PROBLEM STATEMENT:
Set the listing down again exactly, please, apart from its pictures.

GIVEN INFORMATION:
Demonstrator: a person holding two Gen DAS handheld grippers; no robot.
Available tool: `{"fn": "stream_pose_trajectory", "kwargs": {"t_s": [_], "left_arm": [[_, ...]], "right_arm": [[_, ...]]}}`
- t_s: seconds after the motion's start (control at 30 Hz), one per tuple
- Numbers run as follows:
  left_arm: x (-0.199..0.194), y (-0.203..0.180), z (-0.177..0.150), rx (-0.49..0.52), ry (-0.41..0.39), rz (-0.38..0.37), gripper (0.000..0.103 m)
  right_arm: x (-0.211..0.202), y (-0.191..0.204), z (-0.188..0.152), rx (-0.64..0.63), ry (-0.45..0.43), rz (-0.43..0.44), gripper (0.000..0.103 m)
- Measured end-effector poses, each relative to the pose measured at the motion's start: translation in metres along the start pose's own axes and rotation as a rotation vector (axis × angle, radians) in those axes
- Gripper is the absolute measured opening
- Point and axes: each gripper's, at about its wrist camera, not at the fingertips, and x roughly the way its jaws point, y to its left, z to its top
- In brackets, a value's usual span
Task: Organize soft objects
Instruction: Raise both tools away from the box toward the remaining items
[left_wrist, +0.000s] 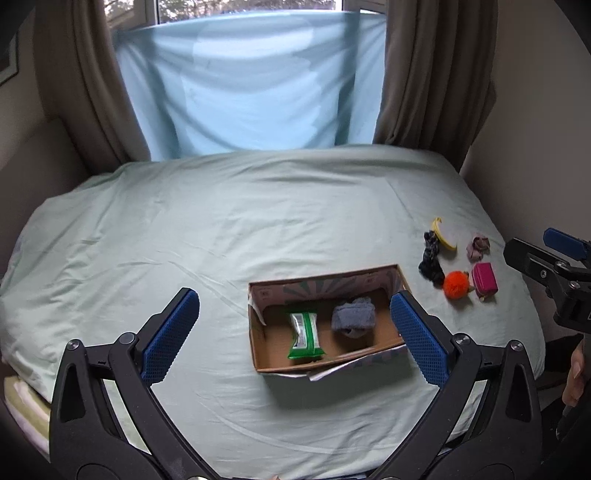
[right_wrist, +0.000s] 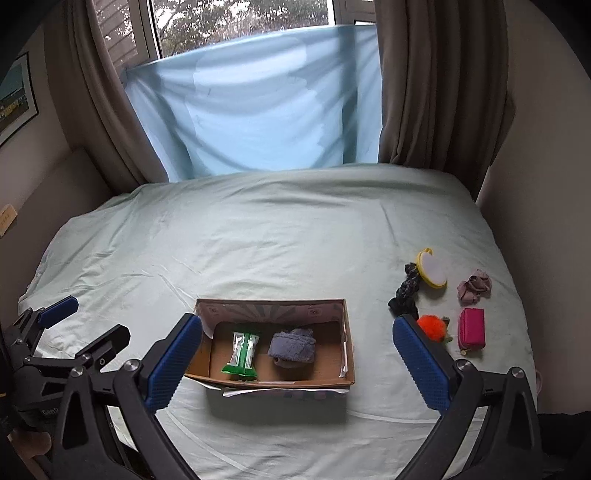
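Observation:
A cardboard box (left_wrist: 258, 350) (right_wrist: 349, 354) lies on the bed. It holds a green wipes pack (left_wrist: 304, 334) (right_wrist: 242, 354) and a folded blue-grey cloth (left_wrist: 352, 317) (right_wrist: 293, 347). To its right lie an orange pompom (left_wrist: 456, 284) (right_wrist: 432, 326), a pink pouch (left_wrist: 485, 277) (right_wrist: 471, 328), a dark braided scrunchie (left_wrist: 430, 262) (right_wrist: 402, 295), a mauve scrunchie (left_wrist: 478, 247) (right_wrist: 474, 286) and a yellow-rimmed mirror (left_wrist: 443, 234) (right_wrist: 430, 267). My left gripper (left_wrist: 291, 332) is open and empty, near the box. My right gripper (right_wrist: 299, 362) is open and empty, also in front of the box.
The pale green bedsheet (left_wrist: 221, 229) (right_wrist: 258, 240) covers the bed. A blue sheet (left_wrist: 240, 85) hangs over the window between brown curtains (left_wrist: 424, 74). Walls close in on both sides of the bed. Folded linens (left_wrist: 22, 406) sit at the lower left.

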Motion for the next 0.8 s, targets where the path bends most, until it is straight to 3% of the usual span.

REPLY:
Demonstrator: a person holding two Gen DAS handheld grippers; no robot.
Available tool: `{"fn": "stream_pose_trajectory", "kwargs": {"t_s": [_], "left_arm": [[_, ...]], "right_arm": [[_, ...]]}}`
- t_s: seconds after the motion's start (control at 30 Hz), one per tuple
- Numbers run as follows:
  left_arm: x (-0.199..0.194), y (-0.203..0.180), z (-0.177..0.150), rx (-0.49..0.52), ry (-0.41..0.39), rz (-0.38..0.37), gripper (0.000..0.103 m)
  right_arm: x (-0.211..0.202), y (-0.191..0.204), z (-0.188..0.152), rx (-0.64..0.63), ry (-0.45..0.43), rz (-0.43..0.44), gripper (0.000..0.103 m)
- Measured end-effector poses, each relative to the pose measured at the motion's start: translation in metres along the start pose's own axes and rotation as a rotation vector (axis × angle, radians) in those axes
- Gripper is the absolute measured opening
- Point and axes: each gripper's, at about its wrist camera, not at the fingertips, and x roughly the way its jaws point, y to its left, z to its top
- In brackets, a value's usual span
Task: Organize soft objects
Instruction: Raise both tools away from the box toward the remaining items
[left_wrist, +0.000s] 
[right_wrist, +0.000s] 
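Observation:
A cardboard box (left_wrist: 258, 350) (right_wrist: 349, 354) lies on the bed. It holds a green wipes pack (left_wrist: 304, 334) (right_wrist: 242, 354) and a folded blue-grey cloth (left_wrist: 352, 317) (right_wrist: 293, 347). To its right lie an orange pompom (left_wrist: 456, 284) (right_wrist: 432, 326), a pink pouch (left_wrist: 485, 277) (right_wrist: 471, 328), a dark braided scrunchie (left_wrist: 430, 262) (right_wrist: 402, 295), a mauve scrunchie (left_wrist: 478, 247) (right_wrist: 474, 286) and a yellow-rimmed mirror (left_wrist: 443, 234) (right_wrist: 430, 267). My left gripper (left_wrist: 291, 332) is open and empty, near the box. My right gripper (right_wrist: 299, 362) is open and empty, also in front of the box.
The pale green bedsheet (left_wrist: 221, 229) (right_wrist: 258, 240) covers the bed. A blue sheet (left_wrist: 240, 85) hangs over the window between brown curtains (left_wrist: 424, 74). Walls close in on both sides of the bed. Folded linens (left_wrist: 22, 406) sit at the lower left.
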
Motion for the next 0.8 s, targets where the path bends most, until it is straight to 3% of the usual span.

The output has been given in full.